Avant de repartir, petit arrêt décrassage aux toilettes publiques, histoire de ne pas empuantir mes compagnons de voyage dans le TGV d’ici quelques heures. Inattendus dans un si petit site, les sanitaires sont un rêve ; spacieux, propres et bien équipés. J’y rentre le vélo. Seul problème, aucun lavabo n’est dans une cabine, tous dans le hall. Se déshabiller pour se récurer alors que quelqu’un pourrait entrer à tout moment ? Bof, bof ! Rester sale après deux jours à jouer à saute-mouton sur toutes les bosses possibles du relief ? Oui, mais non ! Bon, l’angle du mur – avec le vélo en paravent – forme une petite chicane visuelle par rapport à l’entrée… En y allant vite, le cuissard à portée de main et l’oreille attentive, avec de bons réflexes ça peut le faire ! Allez hop, les fringues essorées et remises de suite sur le bonhomme décrassé, tout ça sent bien meilleur. On ne mesure jamais assez le côté vivifiant de remettre des vêtements trempés par une journée qui commence à être chaude. La touche finale s’impose pour les chaussettes. Après les avoir savonnées et tordues, la chance tourne. Une jeune femme débarque tandis que je joue à l’équilibriste – dans une posture mi french cancan mi flamant rose – un pied sous le jet d’eau glacé du lavabo. J’ai l’air aussi idiot qu’embarrassé. Alors pour justifier ma position abracadabrante, je remue les orteils pour attirer son attention et faire jouer mes œdèmes de grand cardiaque. Les alternances mouvantes de jaune paille et de rouge pivoine courant sur la peau ont un effet compassionnel immédiat : « Oh là là vos pieds, je pourrais pas voyager comme ça à vélo ! » s’écrit-elle surprise. Je suis bien d’accord sur ce point : c’est bien ça le problème ! Allez, une fois au propre, c’est reparti. N’allez pas croire que la petite quarantaine de kilomètres restants soit de tout repos. Après Le Saule d’Oingt, il faut prendre les chemins de traverse pour faire la jonction entre les routes départementales… Et là, c’est du brutal ! La Montée de la Roche, en particulier, est un terrible euphémisme et surtout une horreur à gravir : le raidillon est abrupt avec un pourcentage inégal de 15 à 20 % ! Pas si long dans l’absolu, il a cette particularité quantique d’arrêter le temps, tellement l’âpreté de la montée semble tutoyer l’éternité… tout comme ensuite cette laborieuse D504 ensoleillée au profil indécis permettant d’approcher le dernier contrôle de Vaux-en-Beaujolais.
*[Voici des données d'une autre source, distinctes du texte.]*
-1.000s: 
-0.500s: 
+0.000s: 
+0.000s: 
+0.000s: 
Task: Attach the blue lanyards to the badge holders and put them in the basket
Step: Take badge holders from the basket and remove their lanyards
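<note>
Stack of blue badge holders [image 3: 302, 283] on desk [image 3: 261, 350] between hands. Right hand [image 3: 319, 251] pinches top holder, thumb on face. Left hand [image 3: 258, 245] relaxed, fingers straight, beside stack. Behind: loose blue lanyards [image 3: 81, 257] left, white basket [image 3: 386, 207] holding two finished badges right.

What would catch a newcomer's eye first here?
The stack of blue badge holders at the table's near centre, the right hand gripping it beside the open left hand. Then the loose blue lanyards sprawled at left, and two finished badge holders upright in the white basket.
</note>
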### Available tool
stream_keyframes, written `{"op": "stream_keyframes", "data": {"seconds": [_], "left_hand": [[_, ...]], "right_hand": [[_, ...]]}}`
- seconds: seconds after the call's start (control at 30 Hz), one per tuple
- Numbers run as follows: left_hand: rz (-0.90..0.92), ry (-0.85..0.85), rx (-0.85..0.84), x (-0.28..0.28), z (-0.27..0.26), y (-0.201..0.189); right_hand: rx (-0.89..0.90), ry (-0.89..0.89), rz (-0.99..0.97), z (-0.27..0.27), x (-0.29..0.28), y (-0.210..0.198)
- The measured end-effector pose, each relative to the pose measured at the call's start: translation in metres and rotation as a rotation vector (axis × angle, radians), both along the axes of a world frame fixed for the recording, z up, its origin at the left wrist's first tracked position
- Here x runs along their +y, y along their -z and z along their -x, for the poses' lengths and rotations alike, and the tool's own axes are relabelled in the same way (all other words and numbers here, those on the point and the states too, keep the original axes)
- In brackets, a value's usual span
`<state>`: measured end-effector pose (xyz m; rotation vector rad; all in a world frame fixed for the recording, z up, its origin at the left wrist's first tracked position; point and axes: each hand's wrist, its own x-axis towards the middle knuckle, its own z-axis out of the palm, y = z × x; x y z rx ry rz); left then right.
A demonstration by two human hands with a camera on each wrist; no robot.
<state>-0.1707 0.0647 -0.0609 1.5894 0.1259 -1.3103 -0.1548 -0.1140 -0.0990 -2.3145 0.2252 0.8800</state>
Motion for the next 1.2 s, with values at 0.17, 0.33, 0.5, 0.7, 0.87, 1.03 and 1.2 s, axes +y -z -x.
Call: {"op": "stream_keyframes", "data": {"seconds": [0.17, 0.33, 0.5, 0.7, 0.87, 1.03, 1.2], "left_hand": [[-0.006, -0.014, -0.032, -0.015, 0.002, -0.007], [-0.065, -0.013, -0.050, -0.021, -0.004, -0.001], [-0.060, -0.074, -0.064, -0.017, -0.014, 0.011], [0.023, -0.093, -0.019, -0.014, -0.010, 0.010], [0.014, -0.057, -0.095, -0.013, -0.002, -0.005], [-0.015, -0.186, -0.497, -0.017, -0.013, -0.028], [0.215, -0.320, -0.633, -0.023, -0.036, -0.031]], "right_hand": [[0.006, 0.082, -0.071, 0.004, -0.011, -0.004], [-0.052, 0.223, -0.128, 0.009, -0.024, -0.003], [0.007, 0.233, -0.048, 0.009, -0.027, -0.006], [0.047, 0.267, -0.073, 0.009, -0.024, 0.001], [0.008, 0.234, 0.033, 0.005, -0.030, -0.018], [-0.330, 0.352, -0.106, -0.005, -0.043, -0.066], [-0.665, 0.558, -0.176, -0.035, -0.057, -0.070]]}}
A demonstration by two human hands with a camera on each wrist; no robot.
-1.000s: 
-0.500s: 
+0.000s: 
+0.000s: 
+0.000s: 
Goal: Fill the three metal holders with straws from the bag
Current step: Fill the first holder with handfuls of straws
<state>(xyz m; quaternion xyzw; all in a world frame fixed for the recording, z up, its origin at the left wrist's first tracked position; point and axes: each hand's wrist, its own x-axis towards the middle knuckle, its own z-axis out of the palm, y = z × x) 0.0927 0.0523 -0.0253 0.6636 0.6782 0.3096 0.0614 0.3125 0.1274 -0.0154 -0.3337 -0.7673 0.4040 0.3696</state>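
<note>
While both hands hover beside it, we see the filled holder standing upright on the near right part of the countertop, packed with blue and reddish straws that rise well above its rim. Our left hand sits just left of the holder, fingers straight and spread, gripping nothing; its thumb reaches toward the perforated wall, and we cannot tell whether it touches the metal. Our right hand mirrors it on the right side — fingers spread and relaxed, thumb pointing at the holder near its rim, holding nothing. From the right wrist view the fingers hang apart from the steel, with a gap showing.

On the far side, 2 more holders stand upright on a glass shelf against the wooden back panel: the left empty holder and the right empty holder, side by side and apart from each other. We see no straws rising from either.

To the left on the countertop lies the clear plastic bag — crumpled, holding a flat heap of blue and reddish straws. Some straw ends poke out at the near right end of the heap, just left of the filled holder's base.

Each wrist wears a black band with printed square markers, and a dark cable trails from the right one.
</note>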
La fiction ayant parfois la capacité de remodeler la réalité, tel le Roman de Renart changeant à jamais le destin du goupil, le satirique Clochemerle est devenu indissociable de Vaux-en-Beaujolais. L’image a quand même terriblement vieilli, et les pissotières factices les plus célèbres de France autrefois au centre de la place ont migré à sa périphérie, comme un bien triste belvédère relégué ici. En repartant, plus de mauvaise surprise cette fois-ci. Il reste à rejoindre Belleville-sur-Saône, ou Belleville-en-Beaujolais puisque nous sommes dans les doubles noms. Le trajet est court, la route est plate, la présence d’un cimetière paysager m’intrigue. J’ai de la marge pour prendre le train du retour, alors je fais un dernier détour. Ici, le terme paysager veut dire entretien minimum, herbe folle et un rideau d’arbre pour cacher la zone industrielle juste derrière ! Rien à voir, donc, avec la sérénité et la beauté de ceux de Brumath ou d’Aulnay-de-Saintonge. Tant pis, pas grave.